> Activity: Your answer should consist solely of the lines from the first line of the data through the line with "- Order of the", each reproduced exactly.

> Recorded information:
"""

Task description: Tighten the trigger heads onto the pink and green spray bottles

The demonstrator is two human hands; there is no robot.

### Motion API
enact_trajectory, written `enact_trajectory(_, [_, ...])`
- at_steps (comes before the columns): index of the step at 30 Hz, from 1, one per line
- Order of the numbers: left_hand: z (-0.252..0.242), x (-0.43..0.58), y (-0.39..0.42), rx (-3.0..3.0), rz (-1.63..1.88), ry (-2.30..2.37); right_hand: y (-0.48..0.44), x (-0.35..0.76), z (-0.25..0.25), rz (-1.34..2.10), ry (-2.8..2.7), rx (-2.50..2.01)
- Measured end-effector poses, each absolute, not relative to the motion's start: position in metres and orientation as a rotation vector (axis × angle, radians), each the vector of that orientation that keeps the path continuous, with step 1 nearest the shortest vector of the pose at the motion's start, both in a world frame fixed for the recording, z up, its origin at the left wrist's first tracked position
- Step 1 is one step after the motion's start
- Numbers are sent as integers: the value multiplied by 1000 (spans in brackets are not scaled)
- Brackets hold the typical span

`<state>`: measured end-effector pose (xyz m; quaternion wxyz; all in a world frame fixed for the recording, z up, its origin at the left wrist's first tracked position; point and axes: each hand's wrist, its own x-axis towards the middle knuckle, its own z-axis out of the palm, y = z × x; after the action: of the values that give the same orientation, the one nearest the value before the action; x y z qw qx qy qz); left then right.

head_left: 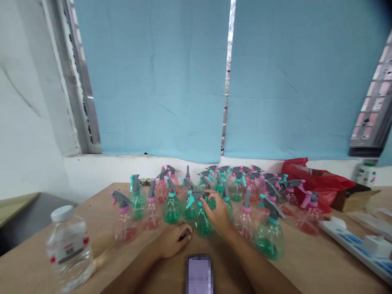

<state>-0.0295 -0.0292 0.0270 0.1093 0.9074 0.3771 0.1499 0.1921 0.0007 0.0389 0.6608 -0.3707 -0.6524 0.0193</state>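
In the head view, a spray bottle (203,225) with green liquid, a teal collar and a grey spray head stands upright on the table. My right hand (219,210) has its thumb and index finger at the head and neck of this bottle; its other fingers are bent. To the left of the bottle, my left hand (176,241) rests on the tabletop with curled fingers and a dark gap inside them. Close to it stands another green spray bottle (172,209). A pink spray bottle (245,224) and a larger green one (269,240) are right of my right forearm.
Several more pink and green spray bottles crowd the table's back. A clear water bottle (70,249) stands at left, a phone (199,273) lies in front. At right are a white power strip (355,245), a red bag (315,181) and a cardboard box (352,198).
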Motion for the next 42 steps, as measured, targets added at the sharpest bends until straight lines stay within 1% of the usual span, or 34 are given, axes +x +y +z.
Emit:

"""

> Result of the task:
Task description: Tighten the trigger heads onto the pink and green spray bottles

The demonstrator is two human hands; there is no robot.

### Motion API
enact_trajectory, written `enact_trajectory(_, [_, ...])`
- at_steps (comes before the columns): index of the step at 30 Hz, from 1, one per line
- Order of the numbers: left_hand: z (-0.252..0.242), x (-0.43..0.58), y (-0.39..0.42), rx (-3.0..3.0), rz (-1.63..1.88), ry (-2.30..2.37); right_hand: y (-0.48..0.44), x (-0.35..0.76), z (-0.25..0.25), rz (-1.34..2.10), ry (-2.8..2.7), rx (-2.50..2.01)

The exercise is finished and nothing remains.